_Try it_
Exact copies of the lines below are the goal; any images in them are dropped.

_Data section_

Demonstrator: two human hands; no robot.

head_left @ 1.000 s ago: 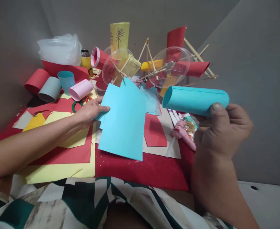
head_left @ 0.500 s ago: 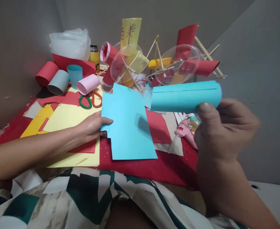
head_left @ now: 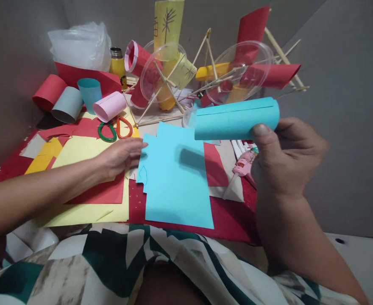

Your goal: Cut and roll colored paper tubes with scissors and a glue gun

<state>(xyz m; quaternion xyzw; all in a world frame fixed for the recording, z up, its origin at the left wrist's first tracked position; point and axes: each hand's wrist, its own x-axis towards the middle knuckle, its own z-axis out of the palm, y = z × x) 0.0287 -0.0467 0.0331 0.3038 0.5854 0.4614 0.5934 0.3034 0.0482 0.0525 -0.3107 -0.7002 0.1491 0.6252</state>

_Solution below_
Demonstrator: two human hands; no robot.

head_left @ 1.000 s ago: 
head_left @ 0.500 s ago: 
head_left @ now: 

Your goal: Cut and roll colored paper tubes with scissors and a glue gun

<state>(xyz m; quaternion xyzw; all in a world frame fixed for the recording, z up, its origin at the left wrist's first tracked position; point and axes: each hand's wrist, its own x-axis towards the middle knuckle, its own z-axis out of the palm, y = z × x) 0.0287 -0.0467 0.0331 0.3038 0.5854 0.4614 0.5934 0.3034 0.0482 0.0525 -0.3107 -0.7002 0.1491 0.6252</state>

The exercise was worked through completely.